Ad oggi questa scelta –che personalmente considero lungimirante- sta premiando. Al 13 febbraio sono 67.638 le persone curate gratuitamente. Ora siamo in procinto di uscire da questa prima fase di urgenza e AIFA dovrà necessariamente rivedere le regole. La possibilità di ritardare l’inizio della terapia potrebbe essere una strategia terapeutica che ha l’obiettivo di garantire un accesso graduale alle cure trattando i pazienti prima che sviluppino un quadro clinico grave. La speranza è che nel futuro il paziente venga valutato sia in base al rischio clinico specifico per l’epatite C ma anche a fronte di tutta una serie di fattori concomitanti quali comorbidità, obesità, ipertensione, diabete, ma anche al suo profilo psicologico e sociale che ci permette di capire se il paziente è in grado di attendere l’inizio della terapia. Ovviamente si spera anche nel ribasso dei prezzi. Più farmaci saranno disponibili e più in virtù della concorrenza i prezzi scenderanno.
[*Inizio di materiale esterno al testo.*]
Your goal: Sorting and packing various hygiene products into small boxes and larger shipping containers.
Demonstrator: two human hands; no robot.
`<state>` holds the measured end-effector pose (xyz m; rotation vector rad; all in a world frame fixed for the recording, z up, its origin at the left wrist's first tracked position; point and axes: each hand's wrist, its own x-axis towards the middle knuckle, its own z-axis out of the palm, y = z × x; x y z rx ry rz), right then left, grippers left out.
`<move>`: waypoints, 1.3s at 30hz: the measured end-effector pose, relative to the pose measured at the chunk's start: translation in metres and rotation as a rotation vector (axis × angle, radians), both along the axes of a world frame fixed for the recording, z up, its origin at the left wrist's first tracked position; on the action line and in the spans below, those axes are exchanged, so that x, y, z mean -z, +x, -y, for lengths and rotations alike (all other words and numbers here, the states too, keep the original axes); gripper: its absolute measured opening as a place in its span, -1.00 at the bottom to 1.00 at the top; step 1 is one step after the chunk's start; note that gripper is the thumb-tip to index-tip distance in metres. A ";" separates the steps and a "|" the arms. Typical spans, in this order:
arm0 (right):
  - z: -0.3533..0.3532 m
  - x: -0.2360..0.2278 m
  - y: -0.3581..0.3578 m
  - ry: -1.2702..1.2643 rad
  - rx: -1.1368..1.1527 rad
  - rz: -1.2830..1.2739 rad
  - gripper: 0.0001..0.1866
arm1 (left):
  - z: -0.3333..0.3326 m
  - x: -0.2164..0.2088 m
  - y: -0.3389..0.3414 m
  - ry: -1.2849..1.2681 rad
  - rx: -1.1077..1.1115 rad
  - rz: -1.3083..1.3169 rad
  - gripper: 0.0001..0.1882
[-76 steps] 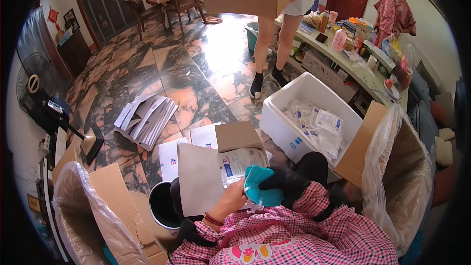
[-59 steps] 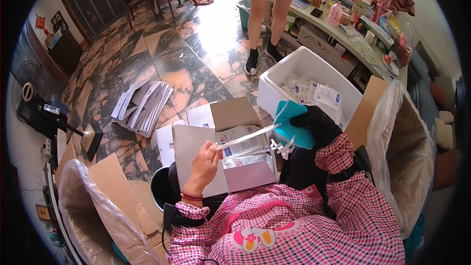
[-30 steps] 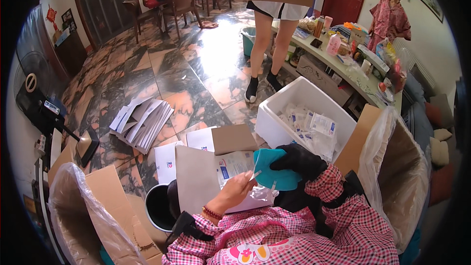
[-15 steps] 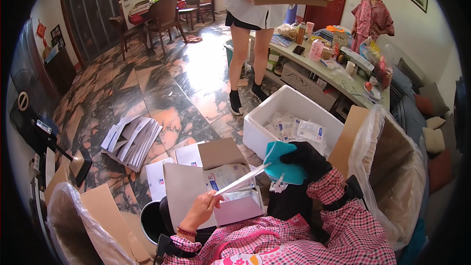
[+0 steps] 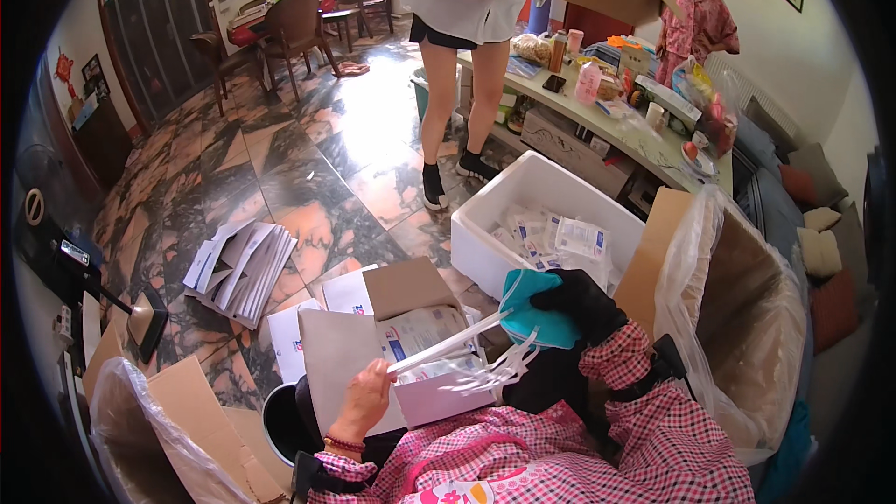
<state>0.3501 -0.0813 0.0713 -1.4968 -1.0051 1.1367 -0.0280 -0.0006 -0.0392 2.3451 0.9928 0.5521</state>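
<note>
My left hand point(image 5: 364, 399), bare with a beaded bracelet at the wrist, pinches the end of a stretched white strap point(image 5: 446, 346). The strap runs up to a teal cup-shaped piece point(image 5: 539, 325), which looks like a face mask. My right hand point(image 5: 590, 304), in a black glove, is closed around that teal piece. Loose white straps point(image 5: 499, 373) dangle below it, smeared by motion. Under the taut strap lies an open white carton point(image 5: 338, 364) with flat packets point(image 5: 415, 334) inside. Just beyond my right hand, more packets point(image 5: 581, 241) fill part of a white foam box point(image 5: 485, 241).
Plastic-lined cartons stand at my right point(image 5: 681, 317) and left point(image 5: 117, 411). Folded white cartons point(image 5: 245, 271) are stacked on the marble floor. A person point(image 5: 467, 0) carrying a cardboard box stands ahead beside a cluttered low table point(image 5: 644, 145). Another person point(image 5: 695, 23) is at the back right.
The left hand has moved slightly left and down, still pulling the strap. More white straps now hang from the teal piece. The standing person's cardboard box has tilted. The whole view has shifted slightly.
</note>
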 end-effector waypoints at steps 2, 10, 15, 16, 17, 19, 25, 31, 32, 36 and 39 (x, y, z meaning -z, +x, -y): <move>0.004 0.002 -0.004 -0.013 0.004 -0.018 -0.70 | -0.005 0.004 -0.005 0.040 -0.027 0.018 -0.91; -0.004 -0.005 -0.042 0.101 -0.527 0.054 -0.46 | 0.005 -0.029 0.029 0.278 0.051 -0.183 -0.92; -0.015 0.015 -0.087 -0.143 -0.657 -0.053 -0.26 | 0.014 -0.025 0.055 0.180 0.348 0.045 -0.83; -0.019 0.029 -0.093 -0.161 -0.703 -0.044 -0.25 | 0.011 -0.038 0.059 0.174 0.378 0.074 -0.76; -0.017 0.040 -0.097 -0.160 -0.671 -0.049 -0.25 | 0.009 -0.043 0.058 0.171 0.410 0.075 -0.76; -0.015 0.052 -0.107 -0.209 -0.578 -0.513 -0.32 | 0.010 -0.050 0.052 0.121 0.359 0.027 -0.78; -0.002 0.091 -0.118 -0.330 -0.712 -0.909 -0.54 | 0.019 -0.051 0.045 0.082 0.414 -0.035 -0.81; 0.005 0.097 -0.117 -0.305 -0.688 -0.720 -0.59 | 0.022 -0.043 0.043 -0.047 0.426 -0.021 -0.83; 0.006 0.099 -0.116 -0.294 -0.678 -0.680 -0.60 | 0.022 -0.039 0.045 -0.073 0.430 -0.051 -0.82; 0.012 0.105 -0.126 -0.243 -0.686 -0.473 -0.63 | 0.030 -0.033 0.043 -0.012 0.439 -0.101 -0.80; 0.018 0.112 -0.134 -0.192 -0.680 -0.260 -0.66 | 0.026 -0.016 0.034 0.123 0.484 -0.081 -0.78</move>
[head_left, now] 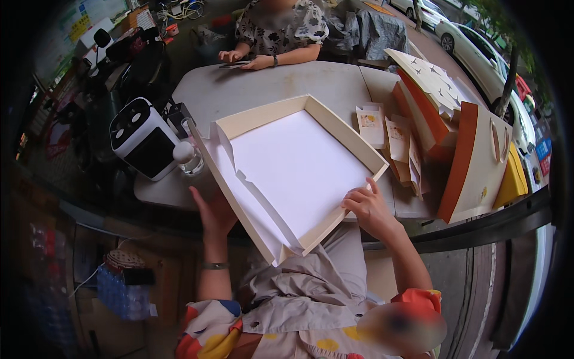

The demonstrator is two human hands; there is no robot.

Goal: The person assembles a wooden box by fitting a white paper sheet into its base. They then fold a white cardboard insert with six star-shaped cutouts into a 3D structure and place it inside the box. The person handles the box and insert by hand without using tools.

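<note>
A shallow cream cardboard box [345, 130] with a white inside floor is held tilted in front of me, partly over the table's near edge. Along its left side a folded inner flap [269, 203] stands loose from the long outer wall. My right hand [372, 209] grips the right wall near the corner, fingers curled over the rim. Against the outside of the left wall rests my left hand [213, 212], bearing the box from that side. Its thumb stands out away from the wall, while its other fingers are hidden behind the box.
On the pale table [269, 81], a white-and-black device [143, 139] and a small clear bottle [188, 157] stand left of the box. Small open boxes [399, 143] and a cream-and-orange paper bag [478, 164] are at right. Across sits a person [281, 30] holding a phone.
</note>
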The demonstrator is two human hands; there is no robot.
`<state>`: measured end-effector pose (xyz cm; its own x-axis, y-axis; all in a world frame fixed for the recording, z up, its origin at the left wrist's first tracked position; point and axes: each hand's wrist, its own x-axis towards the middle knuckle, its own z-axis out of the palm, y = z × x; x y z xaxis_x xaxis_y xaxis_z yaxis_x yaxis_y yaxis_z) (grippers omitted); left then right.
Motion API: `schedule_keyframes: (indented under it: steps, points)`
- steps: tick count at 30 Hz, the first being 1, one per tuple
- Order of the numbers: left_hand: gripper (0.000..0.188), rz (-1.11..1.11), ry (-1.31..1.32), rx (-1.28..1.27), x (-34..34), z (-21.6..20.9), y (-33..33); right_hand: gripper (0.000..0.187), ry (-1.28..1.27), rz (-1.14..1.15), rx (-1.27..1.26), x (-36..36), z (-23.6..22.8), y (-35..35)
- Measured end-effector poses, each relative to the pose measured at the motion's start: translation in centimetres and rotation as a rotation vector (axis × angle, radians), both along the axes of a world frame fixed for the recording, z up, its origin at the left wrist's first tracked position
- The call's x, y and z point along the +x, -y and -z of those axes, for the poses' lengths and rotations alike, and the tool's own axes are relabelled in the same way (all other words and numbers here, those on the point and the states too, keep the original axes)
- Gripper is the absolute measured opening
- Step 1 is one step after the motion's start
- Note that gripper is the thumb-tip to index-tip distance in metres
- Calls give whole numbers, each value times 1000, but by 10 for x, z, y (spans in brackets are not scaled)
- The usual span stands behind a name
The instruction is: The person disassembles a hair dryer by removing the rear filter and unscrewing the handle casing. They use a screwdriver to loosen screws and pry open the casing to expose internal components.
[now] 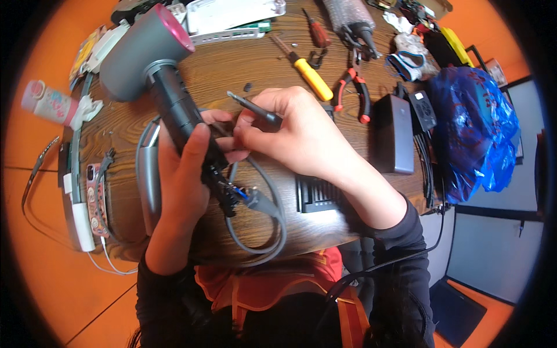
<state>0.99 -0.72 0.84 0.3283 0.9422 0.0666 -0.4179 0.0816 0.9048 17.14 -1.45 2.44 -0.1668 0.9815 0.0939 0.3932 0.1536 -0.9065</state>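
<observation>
My left hand (pixel 184 165) is closed around the black inner handle (pixel 174 104) of a hair dryer (pixel 136 55) with a grey head and a pink ring. The dryer tilts to the upper left. From the handle's lower end, open parts and a blue wire show beside a grey power cord (pixel 272 211), which loops below. In my right hand (pixel 296 130) is a small dark screwdriver (pixel 255 109), its tip pointing up and left, away from the handle. My right fingertips are close to the handle's side; whether they touch it is hidden. A grey tube-shaped shell (pixel 149 174) lies left of my left hand.
Farther back lie a yellow screwdriver (pixel 312 78), a red screwdriver (pixel 317 32) and red-black pliers (pixel 361 93). On the right stand a dark box (pixel 394 136) and a blue plastic bag (pixel 473 127). A phone (pixel 96 194) and a pink-white bottle (pixel 52 103) are at left.
</observation>
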Motion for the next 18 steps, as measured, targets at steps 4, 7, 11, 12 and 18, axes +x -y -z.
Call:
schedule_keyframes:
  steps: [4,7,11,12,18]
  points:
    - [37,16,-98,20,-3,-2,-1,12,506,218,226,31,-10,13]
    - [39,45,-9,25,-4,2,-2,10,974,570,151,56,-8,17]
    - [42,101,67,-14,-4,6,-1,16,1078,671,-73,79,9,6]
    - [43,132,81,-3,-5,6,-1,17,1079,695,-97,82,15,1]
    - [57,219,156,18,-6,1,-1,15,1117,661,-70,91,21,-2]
La realtà è molto più complicata di quanto si pensi. Voglio tutto e subito, sia in una famiglia sia in uno Stato da 60 milioni di abitanti, non può funzionare. Da questa vicenda però possiamo trarre un ulteriore insegnamento. Noi abbiamo bisogno dei farmaci così come Big Pharma ha bisogno di poterli vendere. La mala gestione del prezzo iniziale dovrebbe indurre tutti ad una seria riflessione su come vengono stabiliti i prezzi.  Non è solo questione di epatite. Nel periodo compreso tra il 2009 e il 2013 l’FDA ha approvato l’immissione sul mercato di 51 nuove molecole antitumorali utili per 63 diverse indicazioni di malattia. L’elevato costo di questi farmaci –come dimostrato in uno studio pubblicato da Jama Oncology- non tiene però realmente conto della loro innovatività, efficacia e volume d’utilizzo. Ecco perché se da un lato è utile ricordare ai pazienti che occorre dover aspettare (parlo del caso specifico di epatite C, chi è grave viene già curato), dall’altro chi decide i prezzi dovrebbe farlo con molto più criterio.